Il Milan è pronto ad aprire un nuovo capitolo della propria storia.
Dopo settimane di riflessioni e valutazioni, il club rossonero avrebbe individuato in Oliver Glasner il profilo ideale per guidare la squadra nella prossima stagione. L’accordo tra le parti sarebbe ormai definito e l’annuncio ufficiale potrebbe arrivare a breve.
L’allenatore austriaco, reduce dall’esperienza in Premier League con il Crystal Palace, avrebbe accettato la proposta milanista sulla base di un contratto biennale. Un’intesa che testimonia la volontà reciproca di costruire un progetto ambizioso, con l’obiettivo di riportare il Milan ai vertici del calcio italiano ed europeo.
La scelta di Glasner rappresenta una precisa indicazione della nuova strategia societaria. Zlatan Ibrahimovic, sempre più centrale nelle dinamiche del club, avrebbe individuato nel tecnico austriaco le caratteristiche giuste per dare identità e continuità a una squadra chiamata a riscattare una stagione ben al di sotto delle aspettative.

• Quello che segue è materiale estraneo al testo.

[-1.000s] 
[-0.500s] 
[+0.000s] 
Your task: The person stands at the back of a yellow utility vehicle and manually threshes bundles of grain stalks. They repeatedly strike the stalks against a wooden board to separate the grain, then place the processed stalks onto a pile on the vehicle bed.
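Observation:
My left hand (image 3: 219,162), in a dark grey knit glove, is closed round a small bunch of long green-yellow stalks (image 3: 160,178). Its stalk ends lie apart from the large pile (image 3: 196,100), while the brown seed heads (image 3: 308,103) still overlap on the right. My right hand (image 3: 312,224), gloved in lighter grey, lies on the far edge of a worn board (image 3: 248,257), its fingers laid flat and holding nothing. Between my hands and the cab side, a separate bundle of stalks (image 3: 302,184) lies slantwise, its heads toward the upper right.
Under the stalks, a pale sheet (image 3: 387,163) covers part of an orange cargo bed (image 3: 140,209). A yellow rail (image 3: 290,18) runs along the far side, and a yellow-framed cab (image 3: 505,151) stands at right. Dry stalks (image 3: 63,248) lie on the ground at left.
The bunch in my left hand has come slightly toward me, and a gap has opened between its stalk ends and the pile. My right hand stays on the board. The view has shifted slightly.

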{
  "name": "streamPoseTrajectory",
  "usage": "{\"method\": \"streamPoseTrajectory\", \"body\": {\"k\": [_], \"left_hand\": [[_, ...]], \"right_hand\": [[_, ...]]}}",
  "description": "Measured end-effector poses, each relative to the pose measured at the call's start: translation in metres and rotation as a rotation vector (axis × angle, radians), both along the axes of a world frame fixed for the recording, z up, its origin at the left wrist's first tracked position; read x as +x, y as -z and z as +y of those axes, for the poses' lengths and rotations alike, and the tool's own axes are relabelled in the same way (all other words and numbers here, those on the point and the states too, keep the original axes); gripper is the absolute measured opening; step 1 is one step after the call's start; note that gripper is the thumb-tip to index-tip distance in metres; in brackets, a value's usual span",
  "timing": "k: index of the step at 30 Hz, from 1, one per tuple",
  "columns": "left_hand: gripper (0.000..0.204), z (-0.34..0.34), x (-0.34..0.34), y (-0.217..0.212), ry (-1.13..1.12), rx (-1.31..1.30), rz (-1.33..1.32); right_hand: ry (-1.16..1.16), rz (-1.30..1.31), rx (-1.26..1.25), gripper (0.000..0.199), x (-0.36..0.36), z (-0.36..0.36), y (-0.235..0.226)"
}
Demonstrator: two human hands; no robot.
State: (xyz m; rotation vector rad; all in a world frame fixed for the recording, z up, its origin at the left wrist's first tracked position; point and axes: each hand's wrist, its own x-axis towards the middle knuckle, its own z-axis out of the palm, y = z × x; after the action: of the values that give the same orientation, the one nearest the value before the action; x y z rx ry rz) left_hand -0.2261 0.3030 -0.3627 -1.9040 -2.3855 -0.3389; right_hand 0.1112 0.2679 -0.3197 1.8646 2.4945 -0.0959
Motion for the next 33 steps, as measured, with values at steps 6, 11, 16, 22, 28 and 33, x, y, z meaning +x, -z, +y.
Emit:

Parallelamente resta aperta la questione legata a Ralf Rangnick. Il dirigente tedesco continua a essere tra i candidati per un ruolo di primo piano nell’area sportiva, ma prima di sciogliere le riserve avrebbe chiesto ampie garanzie sul proprio margine decisionale. La società dovrà quindi trovare un equilibrio tra le varie figure che comporranno il nuovo assetto dirigenziale.
Non meno importante sarà il lavoro sul mercato. Diversi protagonisti della rosa rossonera sono finiti nel mirino di altri club e il Milan dovrà presto chiarire quali saranno i pilastri da cui ripartire. Leao, Pulisic, Maignan e altri elementi chiave attendono segnali concreti sul futuro del progetto tecnico.
Nel frattempo, Glasner continua a mantenere il massimo riserbo. Intervistato dalla stampa austriaca, il tecnico ha evitato qualsiasi riferimento diretto al Milan, preferendo non commentare le indiscrezioni sul proprio futuro. Tuttavia, alcune sue dichiarazioni hanno alimentato ulteriormente le voci.
“Per accettare una grande sfida tutto deve essere al posto giusto”, ha spiegato l’allenatore, sottolineando come la componente emotiva e la convinzione nel progetto siano aspetti fondamentali nelle sue scelte professionali.
Parole che molti interpretano come un chiaro indizio. Il Milan lo aspetta e l’impressione è che il conto alla rovescia sia ormai iniziato.